**Task goal:**
Reproduce the listing below word for word and exclude any picture.

++++ Information supplied ++++

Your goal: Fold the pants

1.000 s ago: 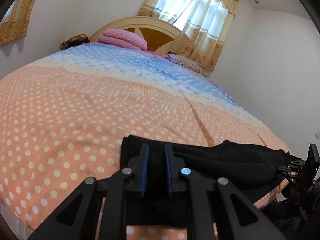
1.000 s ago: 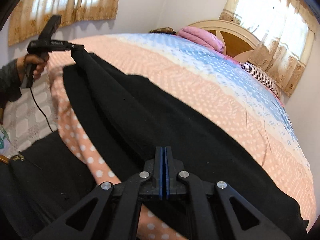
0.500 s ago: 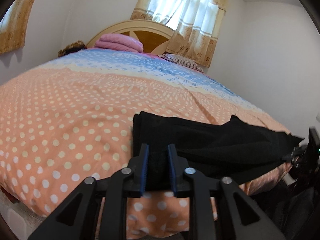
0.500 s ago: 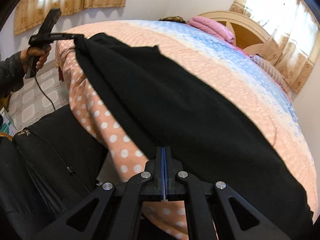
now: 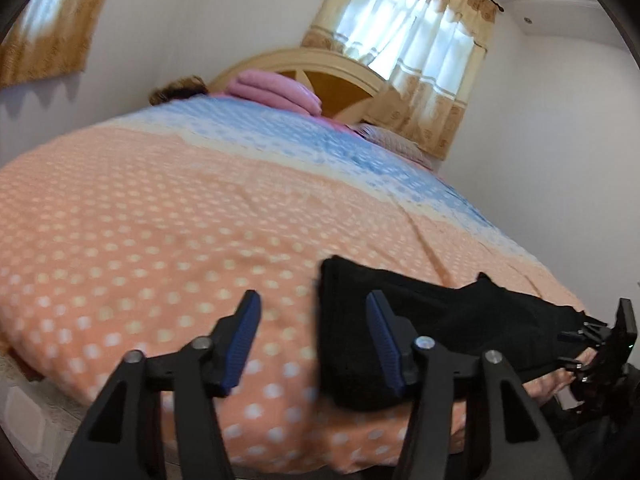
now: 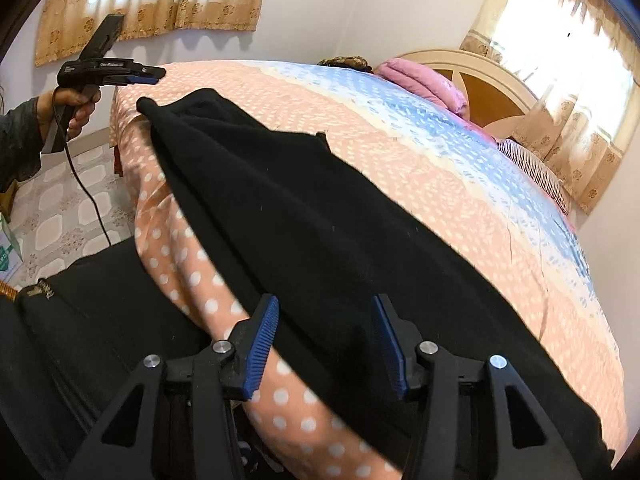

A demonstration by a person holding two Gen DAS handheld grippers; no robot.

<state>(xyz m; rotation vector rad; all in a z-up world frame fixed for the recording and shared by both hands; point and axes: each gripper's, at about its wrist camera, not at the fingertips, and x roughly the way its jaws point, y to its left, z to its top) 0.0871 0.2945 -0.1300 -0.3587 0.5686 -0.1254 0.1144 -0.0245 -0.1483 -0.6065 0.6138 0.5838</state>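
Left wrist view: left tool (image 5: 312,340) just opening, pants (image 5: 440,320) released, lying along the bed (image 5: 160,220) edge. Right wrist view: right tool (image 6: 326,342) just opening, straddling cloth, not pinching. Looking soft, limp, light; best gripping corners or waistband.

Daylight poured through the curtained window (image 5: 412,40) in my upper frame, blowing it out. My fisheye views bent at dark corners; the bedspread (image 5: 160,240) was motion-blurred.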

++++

**Response below:**
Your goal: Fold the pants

1.000 s ago: 
1.000 s ago: 
0.500 s ago: 
0.500 s ago: 
now: 
now: 

A demonstration by a person holding two Gen DAS handheld grippers; no robot.

<state>(xyz m; rotation vector rad; all in a z-up world frame fixed for the recording and shared by both hands; point and axes: each gripper's, at about its wrist camera, not at the fingertips, and x roughly the way its jaws point, y to its left, z to its top) 0.0871 0.2945 -0.1300 -0.3587 0.5686 -0.1254 0.1144 -0.0245 -0.1483 -0.6065 0.6138 0.5838</state>
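Left wrist view: left tool (image 5: 312,340) just opening, pants (image 5: 440,320) released, lying along the bed (image 5: 160,220) edge. Right wrist view: right tool (image 6: 326,342) just opening, straddling cloth, not pinching. Looking soft, limp, light; best gripping corners or waistband.

Daylight poured through the curtained window (image 5: 412,40) in my upper frame, blowing it out. My fisheye views bent at dark corners; the bedspread (image 5: 160,240) was motion-blurred.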

There's no more to this exercise.